__What you should do__.
Set down, please, exactly the lines below that run from the line with "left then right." to the line with "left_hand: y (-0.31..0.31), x", both lines included.

_ _ _ _ _

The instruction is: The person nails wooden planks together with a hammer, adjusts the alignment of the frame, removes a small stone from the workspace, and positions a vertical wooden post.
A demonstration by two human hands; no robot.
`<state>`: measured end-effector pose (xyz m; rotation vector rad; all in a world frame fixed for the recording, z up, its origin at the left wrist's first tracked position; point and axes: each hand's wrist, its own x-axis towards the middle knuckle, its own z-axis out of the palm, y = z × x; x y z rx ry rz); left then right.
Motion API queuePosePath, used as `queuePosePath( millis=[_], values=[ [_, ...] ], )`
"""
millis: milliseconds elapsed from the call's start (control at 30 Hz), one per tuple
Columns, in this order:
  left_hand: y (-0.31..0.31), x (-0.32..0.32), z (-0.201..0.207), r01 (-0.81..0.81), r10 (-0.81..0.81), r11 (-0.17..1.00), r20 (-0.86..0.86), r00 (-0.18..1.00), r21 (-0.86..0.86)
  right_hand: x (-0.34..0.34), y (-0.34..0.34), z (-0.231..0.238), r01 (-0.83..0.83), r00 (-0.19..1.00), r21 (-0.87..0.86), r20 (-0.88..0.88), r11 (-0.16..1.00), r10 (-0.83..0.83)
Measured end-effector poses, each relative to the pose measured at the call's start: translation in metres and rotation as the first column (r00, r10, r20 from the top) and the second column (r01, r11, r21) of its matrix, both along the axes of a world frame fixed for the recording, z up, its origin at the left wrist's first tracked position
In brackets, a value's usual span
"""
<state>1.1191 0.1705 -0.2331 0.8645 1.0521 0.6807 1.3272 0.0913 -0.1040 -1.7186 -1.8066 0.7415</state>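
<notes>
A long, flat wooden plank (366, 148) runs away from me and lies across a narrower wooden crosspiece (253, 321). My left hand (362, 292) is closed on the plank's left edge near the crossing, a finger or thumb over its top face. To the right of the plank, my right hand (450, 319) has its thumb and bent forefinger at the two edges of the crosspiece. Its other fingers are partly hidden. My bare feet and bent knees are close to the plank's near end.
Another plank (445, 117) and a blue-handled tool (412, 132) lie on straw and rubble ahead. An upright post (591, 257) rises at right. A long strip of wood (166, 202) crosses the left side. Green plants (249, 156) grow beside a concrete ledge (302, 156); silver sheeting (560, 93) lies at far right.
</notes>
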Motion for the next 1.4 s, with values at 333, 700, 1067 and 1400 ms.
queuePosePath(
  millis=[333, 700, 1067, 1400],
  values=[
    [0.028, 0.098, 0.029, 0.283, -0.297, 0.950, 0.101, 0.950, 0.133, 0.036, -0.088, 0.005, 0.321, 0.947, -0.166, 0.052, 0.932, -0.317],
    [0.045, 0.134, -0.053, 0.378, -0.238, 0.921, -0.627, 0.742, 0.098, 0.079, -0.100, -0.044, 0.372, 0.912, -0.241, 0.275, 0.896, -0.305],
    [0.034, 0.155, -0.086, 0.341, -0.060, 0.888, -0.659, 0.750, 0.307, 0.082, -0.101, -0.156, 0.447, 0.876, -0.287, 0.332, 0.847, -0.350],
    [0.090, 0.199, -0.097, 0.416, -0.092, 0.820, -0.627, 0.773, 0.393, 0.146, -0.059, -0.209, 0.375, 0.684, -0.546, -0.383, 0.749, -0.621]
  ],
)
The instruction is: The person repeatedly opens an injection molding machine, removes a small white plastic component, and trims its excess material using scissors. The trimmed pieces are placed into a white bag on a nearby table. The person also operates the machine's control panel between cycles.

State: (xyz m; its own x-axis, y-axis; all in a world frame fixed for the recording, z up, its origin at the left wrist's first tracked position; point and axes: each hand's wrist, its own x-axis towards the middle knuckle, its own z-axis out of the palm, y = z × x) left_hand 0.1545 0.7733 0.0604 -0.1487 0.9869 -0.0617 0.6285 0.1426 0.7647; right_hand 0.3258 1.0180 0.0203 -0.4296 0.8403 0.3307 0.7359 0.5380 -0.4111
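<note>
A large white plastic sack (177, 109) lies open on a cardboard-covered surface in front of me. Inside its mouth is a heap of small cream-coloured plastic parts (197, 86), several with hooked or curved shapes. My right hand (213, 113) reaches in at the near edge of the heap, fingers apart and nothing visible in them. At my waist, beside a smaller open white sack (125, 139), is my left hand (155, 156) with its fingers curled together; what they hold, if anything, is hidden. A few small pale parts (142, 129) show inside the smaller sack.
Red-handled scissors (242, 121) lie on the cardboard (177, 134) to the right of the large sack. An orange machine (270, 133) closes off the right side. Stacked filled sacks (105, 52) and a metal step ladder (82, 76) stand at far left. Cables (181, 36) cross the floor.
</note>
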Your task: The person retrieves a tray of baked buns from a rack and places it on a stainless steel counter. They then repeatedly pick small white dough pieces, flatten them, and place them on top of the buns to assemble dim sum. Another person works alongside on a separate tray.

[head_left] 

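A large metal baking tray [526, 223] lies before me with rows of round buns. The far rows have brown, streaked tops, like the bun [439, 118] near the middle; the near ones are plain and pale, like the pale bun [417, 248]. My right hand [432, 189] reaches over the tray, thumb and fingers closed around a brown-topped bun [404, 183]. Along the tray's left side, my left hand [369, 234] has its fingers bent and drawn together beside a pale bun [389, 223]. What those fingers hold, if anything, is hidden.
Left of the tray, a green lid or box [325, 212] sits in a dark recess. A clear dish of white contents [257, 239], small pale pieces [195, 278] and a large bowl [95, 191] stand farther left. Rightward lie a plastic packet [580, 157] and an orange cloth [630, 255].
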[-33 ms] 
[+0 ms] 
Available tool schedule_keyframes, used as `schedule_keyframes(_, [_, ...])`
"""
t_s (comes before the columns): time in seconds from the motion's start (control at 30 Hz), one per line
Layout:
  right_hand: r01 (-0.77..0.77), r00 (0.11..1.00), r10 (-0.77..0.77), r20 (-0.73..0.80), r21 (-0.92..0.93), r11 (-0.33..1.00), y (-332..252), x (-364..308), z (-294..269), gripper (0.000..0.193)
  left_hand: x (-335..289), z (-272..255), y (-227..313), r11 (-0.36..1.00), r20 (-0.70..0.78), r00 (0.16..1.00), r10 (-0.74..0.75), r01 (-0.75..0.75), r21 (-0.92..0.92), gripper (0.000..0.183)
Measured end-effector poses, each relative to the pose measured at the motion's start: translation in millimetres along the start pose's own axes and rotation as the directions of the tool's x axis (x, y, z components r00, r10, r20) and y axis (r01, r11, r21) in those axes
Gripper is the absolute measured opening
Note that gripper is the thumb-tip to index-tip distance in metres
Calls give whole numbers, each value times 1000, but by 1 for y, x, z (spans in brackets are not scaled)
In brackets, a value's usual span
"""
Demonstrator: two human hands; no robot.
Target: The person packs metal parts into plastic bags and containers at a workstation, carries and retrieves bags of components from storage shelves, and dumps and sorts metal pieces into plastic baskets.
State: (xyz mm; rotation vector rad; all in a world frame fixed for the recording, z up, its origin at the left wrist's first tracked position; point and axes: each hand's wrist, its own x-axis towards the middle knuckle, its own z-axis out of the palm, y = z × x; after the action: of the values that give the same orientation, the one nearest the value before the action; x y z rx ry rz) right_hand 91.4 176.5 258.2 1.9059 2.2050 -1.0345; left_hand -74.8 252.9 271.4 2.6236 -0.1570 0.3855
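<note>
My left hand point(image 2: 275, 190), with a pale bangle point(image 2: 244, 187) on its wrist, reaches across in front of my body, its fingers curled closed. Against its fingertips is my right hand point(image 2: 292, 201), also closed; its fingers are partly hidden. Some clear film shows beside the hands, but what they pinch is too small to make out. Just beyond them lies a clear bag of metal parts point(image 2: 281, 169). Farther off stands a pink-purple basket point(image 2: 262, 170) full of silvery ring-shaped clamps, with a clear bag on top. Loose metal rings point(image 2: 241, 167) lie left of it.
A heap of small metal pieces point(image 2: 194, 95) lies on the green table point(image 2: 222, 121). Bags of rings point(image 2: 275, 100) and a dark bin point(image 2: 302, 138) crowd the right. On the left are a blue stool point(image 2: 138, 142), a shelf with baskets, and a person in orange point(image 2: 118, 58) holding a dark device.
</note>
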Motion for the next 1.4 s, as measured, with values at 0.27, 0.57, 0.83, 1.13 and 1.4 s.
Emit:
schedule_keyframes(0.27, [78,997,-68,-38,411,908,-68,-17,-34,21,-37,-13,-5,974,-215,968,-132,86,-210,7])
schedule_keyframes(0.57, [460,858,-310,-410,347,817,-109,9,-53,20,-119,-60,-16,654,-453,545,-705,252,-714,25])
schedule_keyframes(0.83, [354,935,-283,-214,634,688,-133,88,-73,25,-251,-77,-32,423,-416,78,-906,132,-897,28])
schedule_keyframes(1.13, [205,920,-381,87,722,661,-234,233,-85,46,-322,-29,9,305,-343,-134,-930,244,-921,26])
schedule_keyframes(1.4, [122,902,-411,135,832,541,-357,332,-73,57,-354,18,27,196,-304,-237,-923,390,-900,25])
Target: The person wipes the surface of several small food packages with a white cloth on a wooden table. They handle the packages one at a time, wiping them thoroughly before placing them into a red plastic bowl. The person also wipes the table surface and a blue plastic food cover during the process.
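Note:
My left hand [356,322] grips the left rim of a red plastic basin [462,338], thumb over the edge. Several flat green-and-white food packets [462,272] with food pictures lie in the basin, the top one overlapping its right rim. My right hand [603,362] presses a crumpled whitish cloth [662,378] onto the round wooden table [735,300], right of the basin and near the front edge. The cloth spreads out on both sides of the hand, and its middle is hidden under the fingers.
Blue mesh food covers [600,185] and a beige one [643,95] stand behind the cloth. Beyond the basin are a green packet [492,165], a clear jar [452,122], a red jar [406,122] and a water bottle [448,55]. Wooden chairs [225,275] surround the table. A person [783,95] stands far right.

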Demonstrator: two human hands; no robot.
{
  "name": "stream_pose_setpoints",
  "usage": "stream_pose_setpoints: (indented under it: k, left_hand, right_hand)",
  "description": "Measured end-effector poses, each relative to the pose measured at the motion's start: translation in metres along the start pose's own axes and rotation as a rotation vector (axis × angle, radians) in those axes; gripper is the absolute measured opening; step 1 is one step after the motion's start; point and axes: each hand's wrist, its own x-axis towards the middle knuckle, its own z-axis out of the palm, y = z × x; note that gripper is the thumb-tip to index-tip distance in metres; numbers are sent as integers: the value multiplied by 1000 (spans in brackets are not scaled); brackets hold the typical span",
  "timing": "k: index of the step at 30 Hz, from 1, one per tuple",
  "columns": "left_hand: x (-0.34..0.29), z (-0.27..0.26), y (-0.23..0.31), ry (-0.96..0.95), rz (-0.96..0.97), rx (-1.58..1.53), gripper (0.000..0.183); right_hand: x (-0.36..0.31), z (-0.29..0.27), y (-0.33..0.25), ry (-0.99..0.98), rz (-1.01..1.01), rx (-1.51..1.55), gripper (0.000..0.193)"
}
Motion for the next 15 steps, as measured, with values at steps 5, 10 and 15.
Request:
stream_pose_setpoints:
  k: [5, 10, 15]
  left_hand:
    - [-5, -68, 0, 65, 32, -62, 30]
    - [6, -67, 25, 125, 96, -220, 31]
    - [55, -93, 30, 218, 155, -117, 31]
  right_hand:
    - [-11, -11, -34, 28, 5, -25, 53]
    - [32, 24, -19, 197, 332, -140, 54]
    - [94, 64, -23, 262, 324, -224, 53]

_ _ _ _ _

__Exercise output__.
`<state>`: measured end-effector pose (xyz m; rotation vector rad; all in a world frame fixed for the recording, z up, its origin at the left wrist's first tracked position; point and axes: each hand's wrist, its own x-axis towards the middle knuckle, its own z-axis out of the palm, y = z × x; x y z rx ry rz); left then right.
Motion API queuePosePath, used as `queuePosePath( millis=[_], values=[ [_, ...] ], )`
"""
millis: milliseconds elapsed from the call's start (control at 30 Hz), one per tuple
Columns, in this order:
  left_hand: y (-0.31..0.31), x (-0.32..0.32), z (-0.201..0.207), r01 (-0.81..0.81), r10 (-0.81..0.81), r11 (-0.17..1.00), r20 (-0.86..0.86), r00 (-0.18..1.00), r21 (-0.86..0.86)

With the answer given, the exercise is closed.